◆ **EXERCISE OBJECTIVE**: Return each line of the data below unchanged, please.

--- DATA Enclosed Below ---

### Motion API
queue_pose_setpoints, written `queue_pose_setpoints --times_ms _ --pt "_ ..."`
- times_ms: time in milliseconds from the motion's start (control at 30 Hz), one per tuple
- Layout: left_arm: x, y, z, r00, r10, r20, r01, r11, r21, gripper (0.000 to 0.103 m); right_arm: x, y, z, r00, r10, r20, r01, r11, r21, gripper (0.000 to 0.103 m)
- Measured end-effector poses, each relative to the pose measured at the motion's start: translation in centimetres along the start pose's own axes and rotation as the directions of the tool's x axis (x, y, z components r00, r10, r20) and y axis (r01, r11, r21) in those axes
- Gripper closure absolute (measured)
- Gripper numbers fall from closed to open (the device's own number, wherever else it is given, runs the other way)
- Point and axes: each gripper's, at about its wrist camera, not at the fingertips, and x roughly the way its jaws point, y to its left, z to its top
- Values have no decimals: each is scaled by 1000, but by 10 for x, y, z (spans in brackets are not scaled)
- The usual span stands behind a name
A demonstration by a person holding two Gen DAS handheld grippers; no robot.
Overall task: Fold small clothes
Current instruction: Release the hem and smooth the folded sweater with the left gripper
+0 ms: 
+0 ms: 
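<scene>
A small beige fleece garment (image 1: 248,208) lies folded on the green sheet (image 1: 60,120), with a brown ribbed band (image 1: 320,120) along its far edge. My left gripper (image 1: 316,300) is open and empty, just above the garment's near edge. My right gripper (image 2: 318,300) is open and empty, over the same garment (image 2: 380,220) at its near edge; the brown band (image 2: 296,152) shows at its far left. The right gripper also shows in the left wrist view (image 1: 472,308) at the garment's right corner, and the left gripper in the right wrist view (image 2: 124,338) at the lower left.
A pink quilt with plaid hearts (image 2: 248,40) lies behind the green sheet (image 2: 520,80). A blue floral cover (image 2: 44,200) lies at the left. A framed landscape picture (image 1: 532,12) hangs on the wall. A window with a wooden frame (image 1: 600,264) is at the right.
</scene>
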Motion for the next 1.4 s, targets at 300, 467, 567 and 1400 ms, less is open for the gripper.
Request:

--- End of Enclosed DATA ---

◆ **ANSWER FOR THE TASK**:
### Motion API
queue_pose_setpoints, written `queue_pose_setpoints --times_ms _ --pt "_ ..."`
- times_ms: time in milliseconds from the motion's start (control at 30 Hz), one per tuple
- Layout: left_arm: x, y, z, r00, r10, r20, r01, r11, r21, gripper (0.000 to 0.103 m); right_arm: x, y, z, r00, r10, r20, r01, r11, r21, gripper (0.000 to 0.103 m)
- Measured end-effector poses, each relative to the pose measured at the motion's start: translation in centimetres along the start pose's own axes and rotation as the directions of the tool's x axis (x, y, z components r00, r10, r20) and y axis (r01, r11, r21) in those axes
- Gripper closure absolute (measured)
- Gripper numbers fall from closed to open (the device's own number, wherever else it is given, runs the other way)
- Point and axes: each gripper's, at about its wrist camera, not at the fingertips, and x roughly the way its jaws point, y to its left, z to its top
- Values have no decimals: each is scaled by 1000, but by 10 for x, y, z (spans in brackets are not scaled)
- The usual span stands behind a name
A demonstration by a person holding two Gen DAS handheld grippers; no robot.
Overall task: Fold small clothes
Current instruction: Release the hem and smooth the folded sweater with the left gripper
+0 ms: 
+0 ms: 
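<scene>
A small beige fleece garment (image 1: 248,208) lies folded on the green sheet (image 1: 60,120), with a brown ribbed band (image 1: 320,120) along its far edge. My left gripper (image 1: 316,300) is open and empty, just above the garment's near edge. My right gripper (image 2: 318,300) is open and empty, over the same garment (image 2: 380,220) at its near edge; the brown band (image 2: 296,152) shows at its far left. The right gripper also shows in the left wrist view (image 1: 472,308) at the garment's right corner, and the left gripper in the right wrist view (image 2: 124,338) at the lower left.
A pink quilt with plaid hearts (image 2: 248,40) lies behind the green sheet (image 2: 520,80). A blue floral cover (image 2: 44,200) lies at the left. A framed landscape picture (image 1: 532,12) hangs on the wall. A window with a wooden frame (image 1: 600,264) is at the right.
</scene>
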Motion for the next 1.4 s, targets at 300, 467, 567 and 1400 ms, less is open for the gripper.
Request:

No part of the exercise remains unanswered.